### Required work
Of the lines in the data below, write out exactly those from the one holding "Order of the" through the one holding "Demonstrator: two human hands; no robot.", both included.
***** Supplied information *****
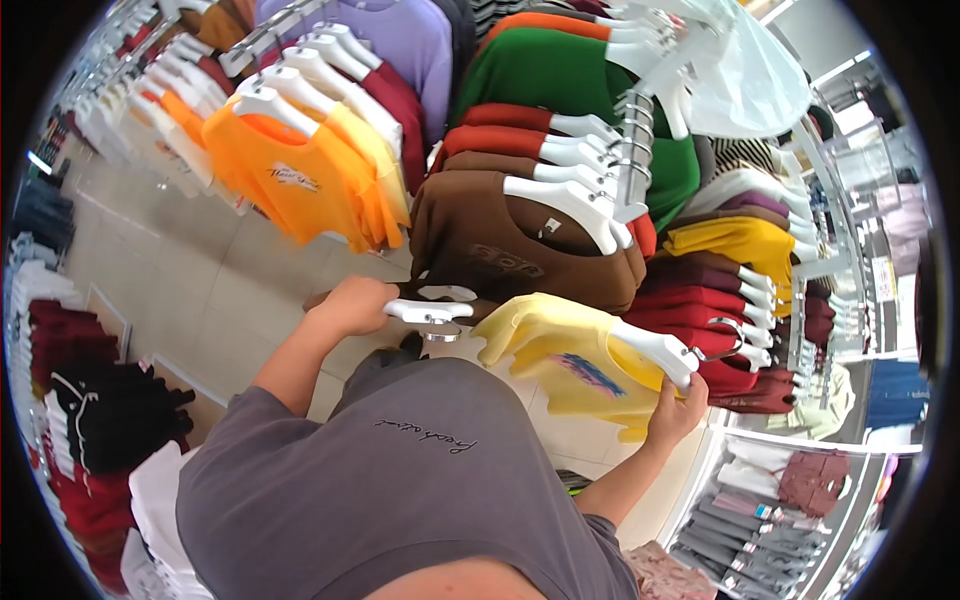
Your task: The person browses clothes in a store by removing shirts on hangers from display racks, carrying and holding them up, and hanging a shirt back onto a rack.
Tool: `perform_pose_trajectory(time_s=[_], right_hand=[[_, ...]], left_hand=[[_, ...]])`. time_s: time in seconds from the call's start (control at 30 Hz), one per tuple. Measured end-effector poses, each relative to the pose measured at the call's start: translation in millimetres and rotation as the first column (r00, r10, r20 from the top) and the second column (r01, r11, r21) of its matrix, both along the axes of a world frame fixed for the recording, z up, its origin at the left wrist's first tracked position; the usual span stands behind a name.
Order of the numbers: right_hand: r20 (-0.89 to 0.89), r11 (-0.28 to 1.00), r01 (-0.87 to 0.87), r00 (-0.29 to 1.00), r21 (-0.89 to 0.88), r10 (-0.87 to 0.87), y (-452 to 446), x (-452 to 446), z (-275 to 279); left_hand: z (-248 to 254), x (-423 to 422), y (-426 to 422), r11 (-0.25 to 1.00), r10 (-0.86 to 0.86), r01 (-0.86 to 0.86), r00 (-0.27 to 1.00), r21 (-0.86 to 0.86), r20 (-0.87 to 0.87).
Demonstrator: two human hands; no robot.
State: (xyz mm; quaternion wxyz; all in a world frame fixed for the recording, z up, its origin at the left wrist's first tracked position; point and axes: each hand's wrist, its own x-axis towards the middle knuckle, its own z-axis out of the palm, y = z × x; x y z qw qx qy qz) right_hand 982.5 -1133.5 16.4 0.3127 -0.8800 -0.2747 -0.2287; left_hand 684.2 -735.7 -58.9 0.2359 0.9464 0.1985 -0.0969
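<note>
My left hand (362, 305) is closed around one end of a white clothes hanger (428, 312), whose metal hook points toward my body. Some dark brown cloth shows behind that hand, but I cannot tell how it hangs. On the other side, my right hand (680, 405) grips the end of another white hanger (655, 345). A yellow T-shirt (560, 355) with a blue and pink print hangs from it. Just beyond both hands, a brown T-shirt (480, 235) hangs at the front of a metal rail (636, 150).
Behind the brown shirt hang red, green and orange tops. Orange T-shirts (300, 170) hang on a rack to the left. Dark red tops (690, 320) hang close by on the right, above shelves of folded grey clothes (750, 535). A clear plastic bag (750, 70) sits atop the rack.
</note>
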Motion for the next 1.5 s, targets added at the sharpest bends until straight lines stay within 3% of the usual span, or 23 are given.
perform_pose_trajectory(time_s=[0.2,0.43,0.57,0.83,0.97,1.13,1.17,1.27,1.4,1.5], right_hand=[[-0.017,0.989,-0.117,0.993,-0.089,0.116,56,22,4],[-0.017,0.965,-0.256,0.967,-0.057,0.255,127,34,12],[0.017,0.945,-0.322,0.946,-0.053,0.323,157,29,9],[-0.104,0.926,-0.353,0.934,-0.134,0.342,173,18,-19],[-0.143,0.931,-0.354,0.930,-0.089,0.340,170,13,-18],[-0.014,0.928,-0.374,0.927,0.005,0.374,152,12,-22],[-0.089,0.925,-0.379,0.921,0.029,0.380,146,11,-23],[0.028,0.953,-0.297,0.954,-0.061,0.299,129,11,-40],[-0.063,0.981,-0.182,0.982,-0.065,0.178,111,12,-58],[-0.124,0.978,-0.206,0.972,-0.038,0.200,102,14,-64]], left_hand=[[-4,-48,-6,0.985,0.167,-0.164,0.982,0.050,-0.082],[-9,-77,-25,0.967,0.248,-0.227,0.943,0.114,-0.221],[-10,-79,-39,0.978,0.206,-0.191,0.903,0.077,-0.378],[-9,-66,-55,0.985,0.171,-0.163,0.885,0.057,-0.434],[-20,-63,-57,0.991,0.130,-0.115,0.897,0.061,-0.423],[-4,-51,-65,0.998,0.051,-0.033,0.917,0.051,-0.395],[-5,-51,-66,0.998,0.049,-0.028,0.918,0.058,-0.394],[-6,-48,-69,0.998,0.031,-0.007,0.923,0.063,-0.384],[-6,-43,-73,0.993,-0.037,0.076,0.928,0.090,-0.371],[-2,-37,-78,0.988,-0.080,0.123,0.920,0.089,-0.384]])
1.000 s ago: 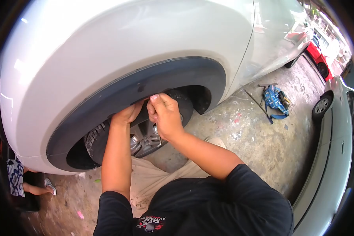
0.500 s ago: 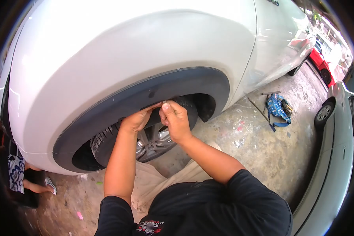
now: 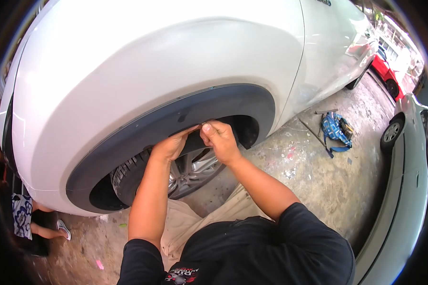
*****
### Solution to this exercise
Order of the numbers: right_hand: r20 (-0.89 to 0.89), r11 (-0.28 to 1.00), r01 (-0.87 to 0.87), r00 (-0.29 to 1.00), r21 (-0.89 to 0.88), r10 (-0.87 to 0.87), y (-452 to 446), x (-452 to 446), z (-275 to 279); left_hand: z (-248 to 254), x (-423 to 422), y (-426 to 422), r11 (-0.25 to 1.00), r10 (-0.86 to 0.86), r01 (-0.86 to 0.86), r00 (-0.27 to 1.00), r21 (-0.86 to 0.86), r20 (-0.87 to 0.87).
Demonstrator: two human hands; no robot.

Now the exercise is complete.